* [Brief]:
Below are records; the lines starting at the one with "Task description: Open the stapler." and ending at the one with "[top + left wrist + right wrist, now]" must be reproduced exactly, both included. Pictures must not appear.

* [Records for the exercise]:

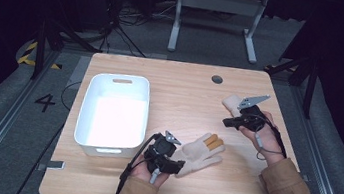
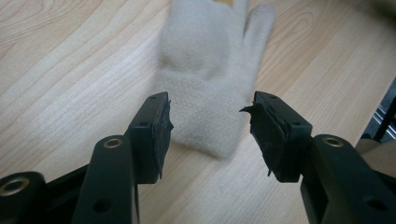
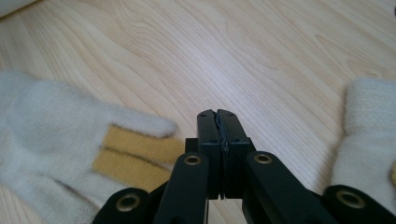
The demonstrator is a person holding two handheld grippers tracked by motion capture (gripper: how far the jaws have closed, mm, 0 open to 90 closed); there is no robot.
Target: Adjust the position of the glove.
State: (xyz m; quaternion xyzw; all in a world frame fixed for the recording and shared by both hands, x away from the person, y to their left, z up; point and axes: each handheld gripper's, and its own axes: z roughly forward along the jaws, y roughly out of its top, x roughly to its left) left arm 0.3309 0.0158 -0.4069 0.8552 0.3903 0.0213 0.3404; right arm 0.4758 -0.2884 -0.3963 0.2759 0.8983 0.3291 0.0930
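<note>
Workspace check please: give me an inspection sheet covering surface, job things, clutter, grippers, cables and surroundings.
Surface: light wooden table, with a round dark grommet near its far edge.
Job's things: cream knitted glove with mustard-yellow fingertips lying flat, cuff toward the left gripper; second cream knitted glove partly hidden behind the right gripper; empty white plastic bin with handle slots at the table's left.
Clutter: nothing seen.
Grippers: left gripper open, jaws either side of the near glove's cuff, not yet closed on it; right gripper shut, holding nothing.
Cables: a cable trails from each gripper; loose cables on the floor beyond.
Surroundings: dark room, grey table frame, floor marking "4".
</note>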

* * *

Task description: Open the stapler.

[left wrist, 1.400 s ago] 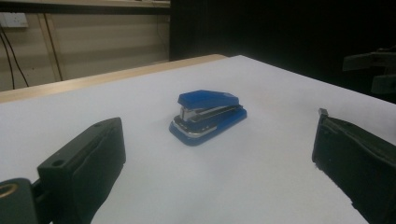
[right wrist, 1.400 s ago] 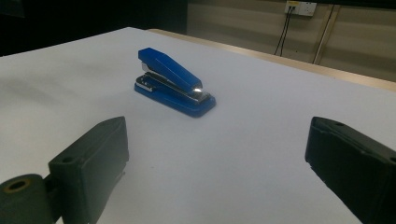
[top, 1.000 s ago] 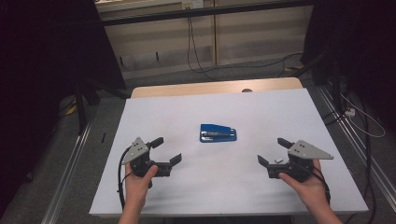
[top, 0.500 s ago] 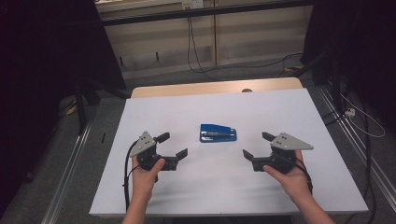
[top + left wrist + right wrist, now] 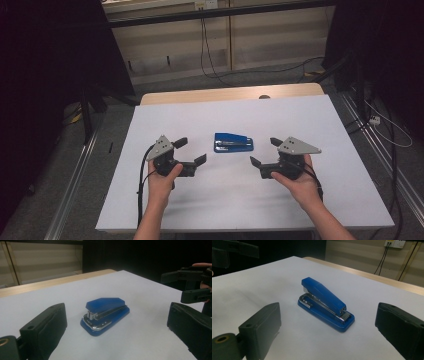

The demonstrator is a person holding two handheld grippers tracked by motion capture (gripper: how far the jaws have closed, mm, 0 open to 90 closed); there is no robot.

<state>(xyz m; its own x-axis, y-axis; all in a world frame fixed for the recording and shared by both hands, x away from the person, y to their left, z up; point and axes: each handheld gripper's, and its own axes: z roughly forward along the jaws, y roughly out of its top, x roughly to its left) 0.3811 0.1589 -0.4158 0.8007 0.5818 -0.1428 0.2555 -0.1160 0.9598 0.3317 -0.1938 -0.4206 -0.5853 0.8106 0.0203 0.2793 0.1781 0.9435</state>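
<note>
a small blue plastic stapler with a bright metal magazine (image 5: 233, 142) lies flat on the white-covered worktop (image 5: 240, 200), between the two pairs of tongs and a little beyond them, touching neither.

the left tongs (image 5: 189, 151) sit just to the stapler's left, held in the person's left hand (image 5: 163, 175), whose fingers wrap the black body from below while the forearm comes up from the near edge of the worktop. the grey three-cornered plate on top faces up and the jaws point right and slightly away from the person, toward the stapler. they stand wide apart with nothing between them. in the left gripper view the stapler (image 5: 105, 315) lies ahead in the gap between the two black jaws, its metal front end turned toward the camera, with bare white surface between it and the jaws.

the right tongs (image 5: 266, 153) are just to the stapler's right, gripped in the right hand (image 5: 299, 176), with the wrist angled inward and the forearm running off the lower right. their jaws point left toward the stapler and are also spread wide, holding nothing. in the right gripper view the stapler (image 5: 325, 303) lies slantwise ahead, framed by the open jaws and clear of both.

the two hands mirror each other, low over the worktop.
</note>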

* [Answer for the task]:
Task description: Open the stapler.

[left wrist, 1.400 s ago] 
[right wrist, 1.400 s ago] 
[top, 1.000 s ago] 
[top, 0.500 s ago] 
[top + left wrist + right wrist, now] 

This answer requires nothing more.